In other words, just about any kind of misfit could have been the main character in this story. Yes, this misfit happens to be blonde, pretty and brightly-clothed. But in many ways, this story feels like it’s as much a satire of Seattle in the mid-’90s as much as it is about Elle subverting the preconceived notions about the blonde and perky among us. The needle drops during the first episode seem to point that out (more on that in a bit).

Speaking of subverting preconceived notions, that’s also an issue: Elle Woods is all about showing people that she’s not as shallow as she seems. There were two entire movies and a Broadway musical that show that.
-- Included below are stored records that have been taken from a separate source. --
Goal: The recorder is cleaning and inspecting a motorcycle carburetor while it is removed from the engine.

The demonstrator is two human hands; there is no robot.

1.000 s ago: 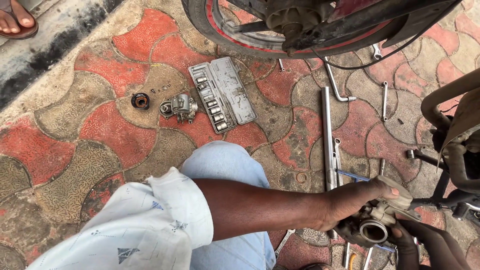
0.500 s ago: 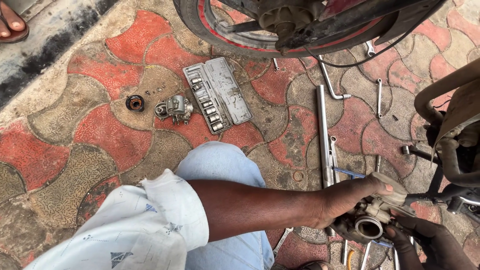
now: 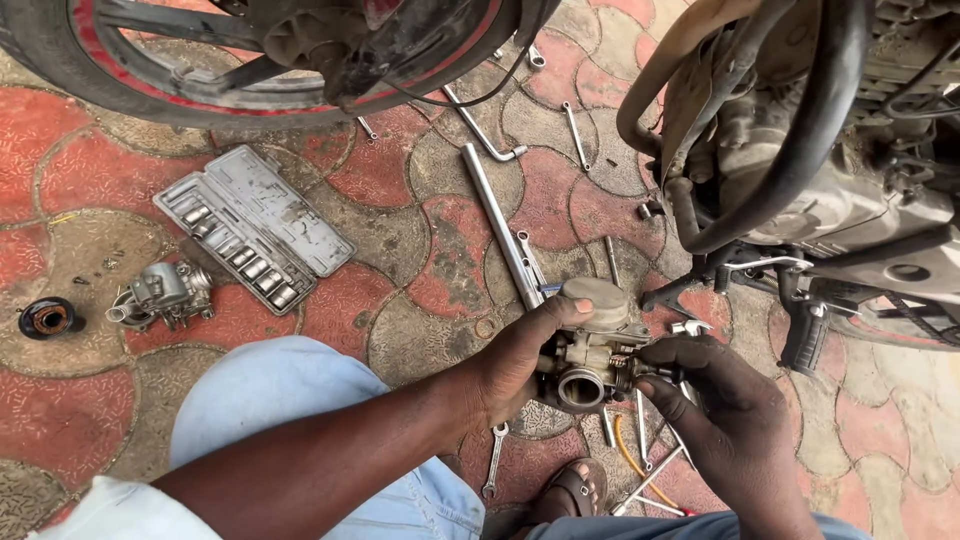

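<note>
My left hand (image 3: 520, 362) grips a metal carburettor (image 3: 590, 350) by its left side, thumb on the round top cap. My right hand (image 3: 720, 405) is dark with grease and its fingertips pinch the small fittings on the carburettor's right side. The part is held above the paving, its round bore facing me. Under my hands lie a spanner (image 3: 494, 462), thin rods and a yellow-handled tool (image 3: 632, 455). My sandalled foot (image 3: 572, 492) is just below.
An open socket set case (image 3: 250, 225) lies on the red and grey paving. A second carburettor (image 3: 160, 295) and a black rubber ring (image 3: 48, 318) lie at left. A long metal tube (image 3: 498, 225) and spanners lie ahead. A motorcycle wheel (image 3: 250, 60) and engine (image 3: 850, 180) stand above.
The view has shifted left and closer, so the carburettor sits nearer the middle. My right hand has come up onto its right side. My left hand's grip is unchanged.
</note>
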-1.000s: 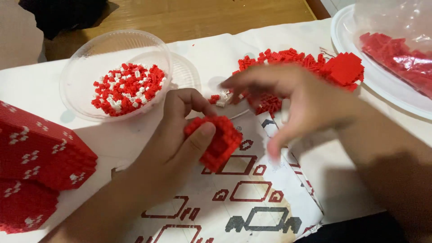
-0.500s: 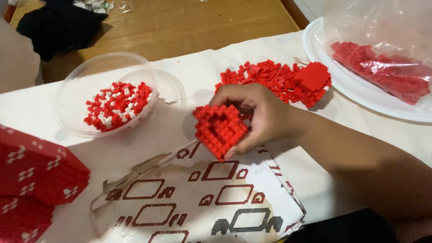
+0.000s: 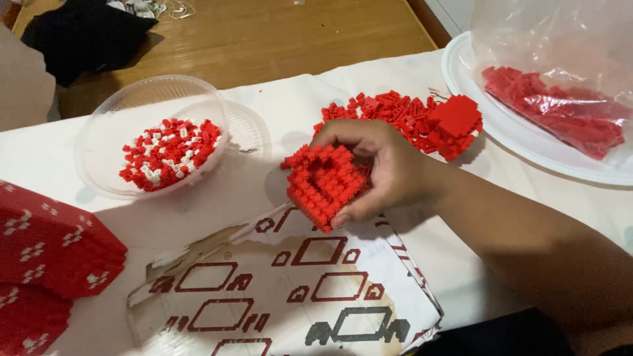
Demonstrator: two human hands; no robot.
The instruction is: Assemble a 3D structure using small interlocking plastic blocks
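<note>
The red brick block [image 3: 324, 184] is grasped in the right hand [image 3: 386, 173], its grip wrapped around it, above the middle of the tabletop [image 3: 277, 105]. It is best kept steady, pressed evenly so no layer pops off. The left hand is out of view. Toward the left edge, red and white bricks are held in a clear bowl [image 3: 112, 122]; at the right edge, bagged red bricks [image 3: 560, 112] lie on a white plate [image 3: 475, 125].

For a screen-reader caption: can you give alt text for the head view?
A right hand holds a red brick assembly above a printed instruction sheet. A clear bowl of red and white bricks sits left; a loose red brick pile lies behind.
</note>
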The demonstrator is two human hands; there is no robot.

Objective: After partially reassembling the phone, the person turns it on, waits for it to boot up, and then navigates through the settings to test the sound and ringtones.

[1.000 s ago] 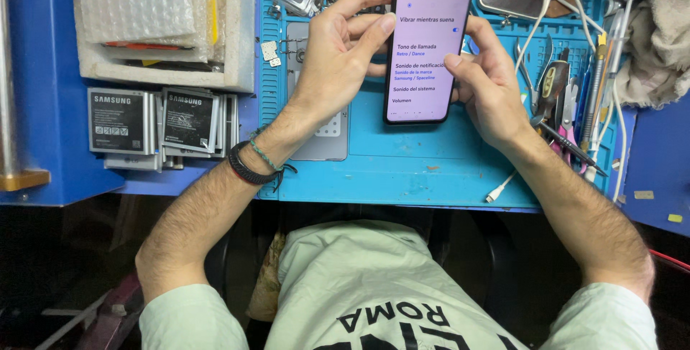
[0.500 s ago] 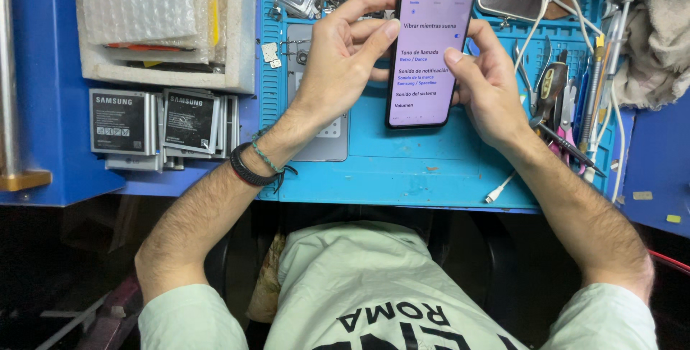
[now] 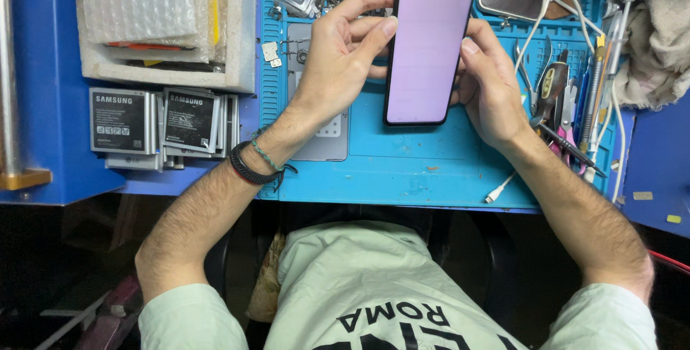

So to see an entire series of Elle’s pluckiness, just in a younger edition, doesn’t feel all that new to us.

Minetree is fine as the younger Elle. She has the sunny disposition that Witherspoon gave Elle a quarter-century ago, but can’t quite fully embody the character the way the Oscar winner did back then. There are more compelling performances in the series than Minetree’s, most notably Raphael as Elle’s mom Eva, who provides a warm presence that helps root Elle as she navigates such a strange (to her) environment.

Elle
Photo: Jessica Brooks/Prime

Performance Worth Watching: One of the other things that we appreciated about June Diane Raphael as Eva is that, while she has funny moments, she’s effective as a straight person for Minetree. Given how Raphael is often the funniest person on whatever show she’s on, that’s an accomplishment.

Sex And Skin: None in the first episode.

Parting Shot: Elle finds out from Kimberly that Donna got fired when everything Elle praised about her during the auction got back to Principal Anderson (Matt Oberg).

Sleeper Star: We’ve been fans of Amy Pietz since she was Lea Thompson’s “best friend” in Caroline In The City, so we’re happy to see her as Liz’s very generous mother (and, for now, former school secretary) Donna.

Most Pilot-y Line: The needle drops feel like they’re more from 1992 than 1995, and seem to be more about saying “this is Seattle in the ’90s!” than matching the mood of whatever scene we’re watching. There’s also a sight gag about Elle trying to “fit in” on the second day of school that we saw coming a mile away.

Our Call: SKIP IT. As you can see, the word “fine” keep popping into our heads while watching Elle. It’s a show that isn’t terrible, but doesn’t do much to further the character that Witherspoon made famous, and it also feels like a coming-of-age story we’ve seen far too many times in recent years.

Joel Keller (@joelkeller) writes about food, entertainment, parenting and tech, but he doesn’t kid himself: he’s a TV junkie. His writing has appeared in the New York Times, Slate, Salon, RollingStone.com, VanityFair.com, Fast Company and elsewhere.